Ramadan à la mairie : Chère Anne Hidalgo, est-on bien en République française ?

Publié le 9 juillet 2014 - par - 3 978 vues

Madame la Maire de Paris                                                      Paris 8 juillet 2014

Place de l’Hôtel de Ville, Mairie de Paris

Objet : Nuit du Ramadan

Chère Anne Hidalgo,

J’ai été longtemps compagne de lutte de votre formation. Féministe et femme de gauche, je vous ai soutenue dans  vos combats passés. Mais je me pose comme beaucoup de nos concitoyens, de graves  questions. Vous allez le 9 juillet ouvrir comme chaque année, les portes de la Mairie de notre capitale  à cette nuit du Ramadan qui célèbre une coutume religieuse.  Une Mairie, symbole de la république, est-elle le lieu d’une fête religieuse ?  Cette « célébration »  nous coûte à nous contribuables parisiens 70 000 euros. La Mairie est la maison du peuple laïque, elle ne saurait accueillir des manifestations de type confessionnel. Dans le même esprit , la municipalité  a attribué 1,3 de subvention à l’ICI, Institut des cultures islam.  Est-on bien en République française ? Par quel dévoiement de la laïcité, chèrement conquise au terme de siècles de guerres de  religion,  en est on arrivé là ?  La laïcité n’est pas un gadget  à tiroir, qu’on ouvre à la demande. C’est une grande et belle idée qui symbolise le progrès de notre espèce sur les obscurantismes.  Elle forme avec l’égalité et la liberté le triptyque indissociable de l’idéal républicain. Il est incompatible avec l’esprit des religions, fondé sur la foi immobile.

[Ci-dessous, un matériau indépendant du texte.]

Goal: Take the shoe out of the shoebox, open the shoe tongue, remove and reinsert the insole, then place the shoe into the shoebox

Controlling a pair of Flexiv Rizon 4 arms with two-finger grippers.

Au nom de toutes ces femmes et hommes qui n’ont pas accès à une parole censurée de fait, je vous dis mon inquiétude et mon désarroi. Je n’ai pas combattu pour le droit des femmes pendant plus de quarante ans pour voir reconnue et célébrée une idéologie, plus encore qu’une religion, l’islam, qui pratique la ségrégation de tout un sexe. Je ne me suis pas battue pour le respect de l’égalité et la justice, pour qu’on m’enjoigne de respecter une religion, fondée  plus que les autres sur  l’intolérance et l’esprit de domination. Le respect ne se décrète pas, il se mérite. Je ne saurai respecter ce que m’enjoint la foi, c’est la raison qui guide ma reconnaissance.

Quand donc la gauche que vous représentez sortira-t-elle de son aveuglement ? Celui-ci nous vaut l’avancée inexorable du FN et la montée de l’exaspération pour le moment, silencieuse, de tout un peuple qui se sent relégué et ignoré par vous ? Préférer les autres aux siens conduit à la violence des uns contre les autres. Madame, je suis comme vous, fille d’immigrés, mais je me sens appartenir pleinement à cette France qui a accueilli mes parents et m’a permis d’échapper à un sort peu enviable dans mon pays d’origine, la Russie, comme dans ceux où j’ai passé mon enfance, Maroc et Afrique noire.

Madame la Maire, à défaut de  vous avoir convaincue, j’espère vous avoir touchée.

Anne  Zelensky, présidente de la Ligue du Droit des femmes.